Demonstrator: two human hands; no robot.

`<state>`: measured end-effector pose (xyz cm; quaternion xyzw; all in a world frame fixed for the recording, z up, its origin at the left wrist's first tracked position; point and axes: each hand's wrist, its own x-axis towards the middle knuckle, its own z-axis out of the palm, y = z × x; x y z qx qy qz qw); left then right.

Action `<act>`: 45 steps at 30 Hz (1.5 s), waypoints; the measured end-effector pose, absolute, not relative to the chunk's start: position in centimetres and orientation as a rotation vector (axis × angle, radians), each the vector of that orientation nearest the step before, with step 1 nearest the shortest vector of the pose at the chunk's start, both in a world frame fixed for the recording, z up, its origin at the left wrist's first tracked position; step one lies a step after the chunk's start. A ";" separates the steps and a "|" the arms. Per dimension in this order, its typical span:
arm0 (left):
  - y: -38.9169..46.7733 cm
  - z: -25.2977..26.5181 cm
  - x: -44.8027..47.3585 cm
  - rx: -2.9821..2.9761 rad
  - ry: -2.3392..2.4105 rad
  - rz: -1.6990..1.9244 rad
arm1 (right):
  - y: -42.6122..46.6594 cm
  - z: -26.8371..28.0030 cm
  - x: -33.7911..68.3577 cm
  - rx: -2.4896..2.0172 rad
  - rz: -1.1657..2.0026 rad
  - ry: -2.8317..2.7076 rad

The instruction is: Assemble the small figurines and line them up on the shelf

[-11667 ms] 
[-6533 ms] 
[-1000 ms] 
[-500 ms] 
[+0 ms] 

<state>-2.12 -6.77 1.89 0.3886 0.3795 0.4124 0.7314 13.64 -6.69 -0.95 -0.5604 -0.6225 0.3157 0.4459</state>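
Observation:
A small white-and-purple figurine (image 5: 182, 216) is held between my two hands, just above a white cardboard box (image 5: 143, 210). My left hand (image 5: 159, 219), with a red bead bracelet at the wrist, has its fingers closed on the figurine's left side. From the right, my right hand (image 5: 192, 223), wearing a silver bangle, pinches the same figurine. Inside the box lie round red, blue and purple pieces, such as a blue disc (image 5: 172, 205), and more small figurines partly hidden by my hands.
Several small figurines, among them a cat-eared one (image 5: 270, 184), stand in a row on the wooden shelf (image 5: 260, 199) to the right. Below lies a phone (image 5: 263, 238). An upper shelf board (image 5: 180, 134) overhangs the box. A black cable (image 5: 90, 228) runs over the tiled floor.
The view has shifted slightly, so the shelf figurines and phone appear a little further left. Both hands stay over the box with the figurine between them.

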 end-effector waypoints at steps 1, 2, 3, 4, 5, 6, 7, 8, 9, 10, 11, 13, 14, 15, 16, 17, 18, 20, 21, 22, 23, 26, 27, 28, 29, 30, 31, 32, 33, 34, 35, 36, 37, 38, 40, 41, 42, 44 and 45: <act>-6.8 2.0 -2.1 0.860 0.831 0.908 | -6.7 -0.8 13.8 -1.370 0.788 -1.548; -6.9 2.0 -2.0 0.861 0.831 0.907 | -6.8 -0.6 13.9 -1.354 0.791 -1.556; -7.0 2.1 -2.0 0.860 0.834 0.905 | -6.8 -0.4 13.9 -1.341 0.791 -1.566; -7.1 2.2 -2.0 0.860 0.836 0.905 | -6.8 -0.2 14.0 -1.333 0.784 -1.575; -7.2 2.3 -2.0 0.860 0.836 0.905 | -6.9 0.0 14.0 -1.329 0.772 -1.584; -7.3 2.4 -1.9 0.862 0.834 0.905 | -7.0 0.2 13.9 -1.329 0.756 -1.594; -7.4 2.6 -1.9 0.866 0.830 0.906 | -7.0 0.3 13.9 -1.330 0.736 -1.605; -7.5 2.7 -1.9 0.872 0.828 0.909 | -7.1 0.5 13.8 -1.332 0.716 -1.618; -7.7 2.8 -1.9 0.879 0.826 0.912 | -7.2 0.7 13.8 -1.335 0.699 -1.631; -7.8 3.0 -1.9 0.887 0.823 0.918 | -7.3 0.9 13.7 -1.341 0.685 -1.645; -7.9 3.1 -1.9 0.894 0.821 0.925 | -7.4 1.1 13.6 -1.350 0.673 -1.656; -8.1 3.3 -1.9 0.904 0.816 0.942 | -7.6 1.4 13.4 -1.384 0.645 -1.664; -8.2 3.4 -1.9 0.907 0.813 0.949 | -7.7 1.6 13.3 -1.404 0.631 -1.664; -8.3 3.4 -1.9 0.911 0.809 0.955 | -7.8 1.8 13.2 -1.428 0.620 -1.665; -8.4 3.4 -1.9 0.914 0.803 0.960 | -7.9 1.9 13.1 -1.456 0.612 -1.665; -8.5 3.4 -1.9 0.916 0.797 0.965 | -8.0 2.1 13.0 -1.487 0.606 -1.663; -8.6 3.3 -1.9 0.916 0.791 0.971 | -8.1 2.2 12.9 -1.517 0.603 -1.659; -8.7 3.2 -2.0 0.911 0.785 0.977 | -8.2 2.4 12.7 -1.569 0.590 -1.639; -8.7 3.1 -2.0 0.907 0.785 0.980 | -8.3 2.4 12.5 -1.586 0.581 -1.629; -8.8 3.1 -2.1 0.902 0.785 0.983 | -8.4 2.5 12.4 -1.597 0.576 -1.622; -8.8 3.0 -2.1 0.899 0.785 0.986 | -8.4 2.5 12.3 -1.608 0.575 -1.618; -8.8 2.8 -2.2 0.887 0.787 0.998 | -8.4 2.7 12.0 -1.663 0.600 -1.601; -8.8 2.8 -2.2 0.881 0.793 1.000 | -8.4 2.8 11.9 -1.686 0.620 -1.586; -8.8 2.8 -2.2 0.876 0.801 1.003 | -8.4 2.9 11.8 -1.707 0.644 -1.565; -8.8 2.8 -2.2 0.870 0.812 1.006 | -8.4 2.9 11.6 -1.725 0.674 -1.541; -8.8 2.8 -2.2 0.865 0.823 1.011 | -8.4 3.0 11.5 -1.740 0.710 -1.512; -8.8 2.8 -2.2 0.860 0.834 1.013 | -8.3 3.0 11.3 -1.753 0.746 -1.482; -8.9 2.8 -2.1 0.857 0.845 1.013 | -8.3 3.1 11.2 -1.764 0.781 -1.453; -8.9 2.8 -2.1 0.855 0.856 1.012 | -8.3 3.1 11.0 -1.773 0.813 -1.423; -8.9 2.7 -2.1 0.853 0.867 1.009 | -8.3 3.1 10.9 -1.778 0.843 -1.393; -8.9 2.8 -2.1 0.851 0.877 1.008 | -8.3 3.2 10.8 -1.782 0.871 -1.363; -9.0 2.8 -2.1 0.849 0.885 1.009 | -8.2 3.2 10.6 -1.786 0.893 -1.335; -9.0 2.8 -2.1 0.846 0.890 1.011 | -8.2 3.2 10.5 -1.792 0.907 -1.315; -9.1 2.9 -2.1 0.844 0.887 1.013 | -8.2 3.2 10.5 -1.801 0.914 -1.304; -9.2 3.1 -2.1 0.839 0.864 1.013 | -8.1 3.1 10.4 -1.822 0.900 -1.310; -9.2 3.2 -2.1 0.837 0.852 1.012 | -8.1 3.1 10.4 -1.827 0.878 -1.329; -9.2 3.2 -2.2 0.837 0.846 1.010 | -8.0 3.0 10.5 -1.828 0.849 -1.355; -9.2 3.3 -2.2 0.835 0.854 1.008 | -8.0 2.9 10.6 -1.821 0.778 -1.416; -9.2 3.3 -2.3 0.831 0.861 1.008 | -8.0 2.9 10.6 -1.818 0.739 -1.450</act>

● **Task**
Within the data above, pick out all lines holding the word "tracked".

● **Solution to this exercise**
`<state>`: measured end-effector pose (xyz cm; quaternion xyzw; all in a world frame fixed for the recording, z up, its origin at the left wrist's first tracked position; point and axes: each hand's wrist, its own x-axis towards the middle knuckle, its own z-axis out of the palm, y = z × x; x y z qx qy qz qw); left then right.
Action `<act>`: 45 steps at 30 Hz (1.5 s), waypoints; the measured end-effector pose, absolute, not relative to the chunk's start: position in centimetres and orientation as a rotation vector (axis × angle, radians), each the vector of that orientation nearest the step before, with step 1 nearest the shortest vector of the pose at the chunk's start, both in a world frame fixed for the recording, z up, its origin at the left wrist's first tracked position; step one lies a step after the chunk's start. A ";" separates the steps and a "|" the arms. Per dimension in this order, its typical span:

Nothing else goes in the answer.